Saat ini sebagian besar wilayah Indonesia masih mengalami periode peralihan musim (pancaroba) dari musim hujan ke musim kemarau.
Dinamika Atmosfer
Badan Meteorologi Klimatologi Geofisika (BMKG) memprediksikan awal musim kemarau di sebagian besar wilayah Indonesia terjadi mulai Mei 2020.
“Hasil analisis BMKG menunjukkan bahwa kondisi dinamika atmosfer yang tidak stabil di wilayah Indonesia dapat terjadi beberapa hari ke depan dan meningkatkan potensi pertumbuhan awan hujan di beberapa wilayah Indonesia,” tutur
Plt Deputi Bidang Meteorologi
Drs Herizal, MSi dalam siaran pers, Selasa (28/4/2020).

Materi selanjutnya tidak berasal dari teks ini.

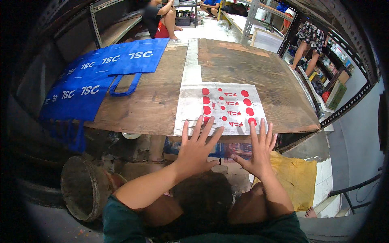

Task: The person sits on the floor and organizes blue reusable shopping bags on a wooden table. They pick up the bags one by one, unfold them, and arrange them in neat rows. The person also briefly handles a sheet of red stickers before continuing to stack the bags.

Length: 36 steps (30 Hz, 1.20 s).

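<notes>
Both the left hand (197, 148) and the right hand (257, 150) were spread flat, fingers splayed and gripping nothing, their fingertips resting on the near edge of the white sheet with red dots (225, 106), which lay at twelve o'clock on the wooden table (259, 73), the blue bags (97, 77) at ten o'clock.

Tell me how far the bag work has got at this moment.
Done, apparently: a row of blue fabric bags with white lettering lies along the wooden table's left side. In hand: the left hand and right hand, fingers spread, at the near edge of a white sheet with red dots. What remains cannot be told from this view.
</notes>
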### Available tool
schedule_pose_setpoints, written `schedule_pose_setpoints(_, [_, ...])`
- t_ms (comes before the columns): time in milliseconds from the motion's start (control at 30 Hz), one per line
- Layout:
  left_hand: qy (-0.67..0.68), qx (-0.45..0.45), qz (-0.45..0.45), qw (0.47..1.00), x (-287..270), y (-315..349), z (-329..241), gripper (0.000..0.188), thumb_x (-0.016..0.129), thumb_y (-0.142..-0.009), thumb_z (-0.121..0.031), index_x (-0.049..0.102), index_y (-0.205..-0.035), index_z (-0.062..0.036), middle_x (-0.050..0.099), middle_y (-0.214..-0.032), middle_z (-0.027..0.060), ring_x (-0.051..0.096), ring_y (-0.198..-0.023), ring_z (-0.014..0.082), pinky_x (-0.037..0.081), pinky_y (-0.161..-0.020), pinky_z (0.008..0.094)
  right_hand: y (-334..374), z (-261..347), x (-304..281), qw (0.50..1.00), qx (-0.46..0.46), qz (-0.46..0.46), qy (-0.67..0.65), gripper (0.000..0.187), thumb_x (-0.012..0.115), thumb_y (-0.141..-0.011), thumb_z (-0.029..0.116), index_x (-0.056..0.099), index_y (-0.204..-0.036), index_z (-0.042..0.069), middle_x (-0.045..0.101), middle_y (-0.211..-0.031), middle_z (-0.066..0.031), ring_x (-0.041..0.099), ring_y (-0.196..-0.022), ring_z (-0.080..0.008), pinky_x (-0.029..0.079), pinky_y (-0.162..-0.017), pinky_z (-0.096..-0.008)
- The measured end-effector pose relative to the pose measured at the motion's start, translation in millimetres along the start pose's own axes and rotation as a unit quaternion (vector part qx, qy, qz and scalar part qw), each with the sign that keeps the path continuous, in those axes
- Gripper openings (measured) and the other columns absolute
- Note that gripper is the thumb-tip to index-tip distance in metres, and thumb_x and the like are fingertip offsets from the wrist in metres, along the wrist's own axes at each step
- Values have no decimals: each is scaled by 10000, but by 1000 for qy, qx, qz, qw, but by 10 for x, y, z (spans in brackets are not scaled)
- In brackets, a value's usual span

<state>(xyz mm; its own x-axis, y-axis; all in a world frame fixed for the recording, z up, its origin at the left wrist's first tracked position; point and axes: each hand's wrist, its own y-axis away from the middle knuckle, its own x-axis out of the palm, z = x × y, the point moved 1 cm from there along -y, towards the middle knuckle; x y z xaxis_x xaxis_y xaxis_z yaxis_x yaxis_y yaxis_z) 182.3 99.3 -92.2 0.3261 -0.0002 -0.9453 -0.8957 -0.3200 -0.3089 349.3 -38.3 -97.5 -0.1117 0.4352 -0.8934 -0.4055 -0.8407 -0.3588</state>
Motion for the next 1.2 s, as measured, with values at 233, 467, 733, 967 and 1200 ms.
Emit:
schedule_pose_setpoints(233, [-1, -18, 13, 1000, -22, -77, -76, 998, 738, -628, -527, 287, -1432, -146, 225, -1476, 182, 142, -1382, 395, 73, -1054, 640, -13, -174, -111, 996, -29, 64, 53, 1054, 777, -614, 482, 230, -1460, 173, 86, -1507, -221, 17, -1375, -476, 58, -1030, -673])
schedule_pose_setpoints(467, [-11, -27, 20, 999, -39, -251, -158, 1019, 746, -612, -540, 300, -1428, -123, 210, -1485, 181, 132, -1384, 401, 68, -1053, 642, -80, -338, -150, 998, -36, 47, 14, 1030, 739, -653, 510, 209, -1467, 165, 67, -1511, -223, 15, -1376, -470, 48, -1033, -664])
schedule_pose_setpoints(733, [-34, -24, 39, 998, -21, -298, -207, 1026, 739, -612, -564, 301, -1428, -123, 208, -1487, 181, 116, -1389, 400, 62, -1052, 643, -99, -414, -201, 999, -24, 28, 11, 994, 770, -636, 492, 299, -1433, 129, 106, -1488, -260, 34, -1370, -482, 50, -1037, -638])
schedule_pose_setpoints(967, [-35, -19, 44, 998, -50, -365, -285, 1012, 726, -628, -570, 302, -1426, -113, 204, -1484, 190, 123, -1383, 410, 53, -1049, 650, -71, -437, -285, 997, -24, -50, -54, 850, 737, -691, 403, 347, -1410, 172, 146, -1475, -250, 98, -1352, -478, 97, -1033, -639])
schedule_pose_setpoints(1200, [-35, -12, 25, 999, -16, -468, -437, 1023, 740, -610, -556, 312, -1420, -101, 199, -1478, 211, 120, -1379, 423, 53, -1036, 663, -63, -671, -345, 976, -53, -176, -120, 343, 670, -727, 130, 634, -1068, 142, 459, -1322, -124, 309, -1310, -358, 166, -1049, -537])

Menurutnya, kondisi tersebut dipicu oleh aktifnya fenomena Madden Julian Oscillation (MJO) dan sirkulasi siklonik di sekitar Laut Jawa bagian barat serta di perairan utara Maluku dan Papua Barat yang membentuk daerah belokan dan pertemuan angin (konvergensi).
Puting Beliung
Berdasarkan kondisi tersebut, BMKG memprakirakan dalam periode sepekan kedepan, curah hujan dengan INTENSITAS LEBAT yang dapat disertai kilat/petir.
Untuk itu masyarakat diimbau agar tetap waspada dan berhati-hati terhadap potensi cuaca ekstrem.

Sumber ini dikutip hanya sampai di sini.